Work instruction: State only how many lines below include the word "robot".

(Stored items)
##########

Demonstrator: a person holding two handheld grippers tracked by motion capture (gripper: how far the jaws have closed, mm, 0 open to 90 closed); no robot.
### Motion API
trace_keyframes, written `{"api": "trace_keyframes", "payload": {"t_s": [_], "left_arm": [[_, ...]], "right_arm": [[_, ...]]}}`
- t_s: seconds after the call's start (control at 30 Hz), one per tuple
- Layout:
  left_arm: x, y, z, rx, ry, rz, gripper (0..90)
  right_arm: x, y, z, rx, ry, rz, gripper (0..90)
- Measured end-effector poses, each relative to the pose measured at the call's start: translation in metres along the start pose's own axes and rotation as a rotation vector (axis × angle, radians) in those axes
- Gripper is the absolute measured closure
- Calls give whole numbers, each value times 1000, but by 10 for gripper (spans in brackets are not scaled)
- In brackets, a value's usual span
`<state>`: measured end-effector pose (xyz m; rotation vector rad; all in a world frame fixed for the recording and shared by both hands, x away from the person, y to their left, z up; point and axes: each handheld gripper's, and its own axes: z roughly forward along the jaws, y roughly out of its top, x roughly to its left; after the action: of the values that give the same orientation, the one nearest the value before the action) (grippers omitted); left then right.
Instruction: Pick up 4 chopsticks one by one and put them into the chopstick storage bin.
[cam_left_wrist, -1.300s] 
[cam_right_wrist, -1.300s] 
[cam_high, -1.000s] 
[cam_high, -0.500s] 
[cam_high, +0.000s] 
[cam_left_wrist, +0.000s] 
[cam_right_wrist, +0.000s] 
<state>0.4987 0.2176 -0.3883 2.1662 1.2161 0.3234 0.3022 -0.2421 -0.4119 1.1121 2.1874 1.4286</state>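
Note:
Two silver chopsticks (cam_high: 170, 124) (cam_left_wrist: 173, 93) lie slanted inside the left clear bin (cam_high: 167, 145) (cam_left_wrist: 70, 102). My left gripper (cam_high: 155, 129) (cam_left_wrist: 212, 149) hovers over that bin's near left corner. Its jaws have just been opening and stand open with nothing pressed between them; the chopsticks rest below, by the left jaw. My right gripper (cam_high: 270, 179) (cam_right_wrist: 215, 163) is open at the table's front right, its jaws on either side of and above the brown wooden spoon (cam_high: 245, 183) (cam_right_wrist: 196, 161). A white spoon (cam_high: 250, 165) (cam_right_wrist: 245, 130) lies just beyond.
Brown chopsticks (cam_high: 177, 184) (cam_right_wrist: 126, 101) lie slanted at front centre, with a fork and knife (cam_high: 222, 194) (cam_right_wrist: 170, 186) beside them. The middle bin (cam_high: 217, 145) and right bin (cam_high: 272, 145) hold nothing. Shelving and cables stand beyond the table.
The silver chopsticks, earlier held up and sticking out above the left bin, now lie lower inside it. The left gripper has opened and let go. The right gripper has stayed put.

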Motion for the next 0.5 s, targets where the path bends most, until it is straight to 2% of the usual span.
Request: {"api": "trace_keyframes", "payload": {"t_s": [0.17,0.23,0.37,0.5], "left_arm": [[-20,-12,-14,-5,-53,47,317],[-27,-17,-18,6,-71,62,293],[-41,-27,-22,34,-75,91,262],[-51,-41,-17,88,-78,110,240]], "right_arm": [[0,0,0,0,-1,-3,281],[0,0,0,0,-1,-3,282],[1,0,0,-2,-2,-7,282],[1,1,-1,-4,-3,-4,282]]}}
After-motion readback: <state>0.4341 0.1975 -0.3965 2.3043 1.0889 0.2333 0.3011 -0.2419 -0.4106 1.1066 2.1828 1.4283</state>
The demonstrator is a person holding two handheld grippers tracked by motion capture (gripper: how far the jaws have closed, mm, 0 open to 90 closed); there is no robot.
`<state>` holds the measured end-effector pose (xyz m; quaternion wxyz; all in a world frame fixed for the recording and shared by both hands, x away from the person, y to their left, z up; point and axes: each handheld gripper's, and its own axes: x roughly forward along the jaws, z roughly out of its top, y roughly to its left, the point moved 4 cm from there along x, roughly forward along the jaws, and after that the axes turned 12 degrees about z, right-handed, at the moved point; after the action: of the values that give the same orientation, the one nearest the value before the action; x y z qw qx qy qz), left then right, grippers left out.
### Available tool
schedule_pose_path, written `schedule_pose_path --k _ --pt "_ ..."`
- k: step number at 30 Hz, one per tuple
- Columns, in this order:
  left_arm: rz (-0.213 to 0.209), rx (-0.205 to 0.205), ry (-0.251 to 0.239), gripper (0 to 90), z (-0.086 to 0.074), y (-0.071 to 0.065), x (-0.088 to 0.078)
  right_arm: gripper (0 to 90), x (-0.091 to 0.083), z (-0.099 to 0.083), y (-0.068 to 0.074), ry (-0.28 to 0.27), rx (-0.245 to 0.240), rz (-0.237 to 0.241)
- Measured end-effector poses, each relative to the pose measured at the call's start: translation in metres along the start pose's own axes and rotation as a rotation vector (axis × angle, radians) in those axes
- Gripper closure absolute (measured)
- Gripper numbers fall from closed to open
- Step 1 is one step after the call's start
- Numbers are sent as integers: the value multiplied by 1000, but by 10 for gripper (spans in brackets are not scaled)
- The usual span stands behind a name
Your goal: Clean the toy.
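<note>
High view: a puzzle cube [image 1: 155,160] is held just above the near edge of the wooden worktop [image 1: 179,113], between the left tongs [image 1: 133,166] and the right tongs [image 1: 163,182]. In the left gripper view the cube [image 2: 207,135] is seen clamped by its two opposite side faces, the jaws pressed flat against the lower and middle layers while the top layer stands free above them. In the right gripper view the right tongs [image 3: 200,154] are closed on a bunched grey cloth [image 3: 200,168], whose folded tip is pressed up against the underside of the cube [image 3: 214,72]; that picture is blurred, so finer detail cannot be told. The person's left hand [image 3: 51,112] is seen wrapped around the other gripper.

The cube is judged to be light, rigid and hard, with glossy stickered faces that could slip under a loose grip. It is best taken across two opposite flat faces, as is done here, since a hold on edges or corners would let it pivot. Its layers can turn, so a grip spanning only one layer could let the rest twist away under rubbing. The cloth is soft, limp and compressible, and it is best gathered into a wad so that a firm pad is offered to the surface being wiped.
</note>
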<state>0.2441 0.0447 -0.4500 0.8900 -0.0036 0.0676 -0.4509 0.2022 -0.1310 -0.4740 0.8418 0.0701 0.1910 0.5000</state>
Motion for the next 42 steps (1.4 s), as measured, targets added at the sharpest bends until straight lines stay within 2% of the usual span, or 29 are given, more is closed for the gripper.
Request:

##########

Output for this task: 2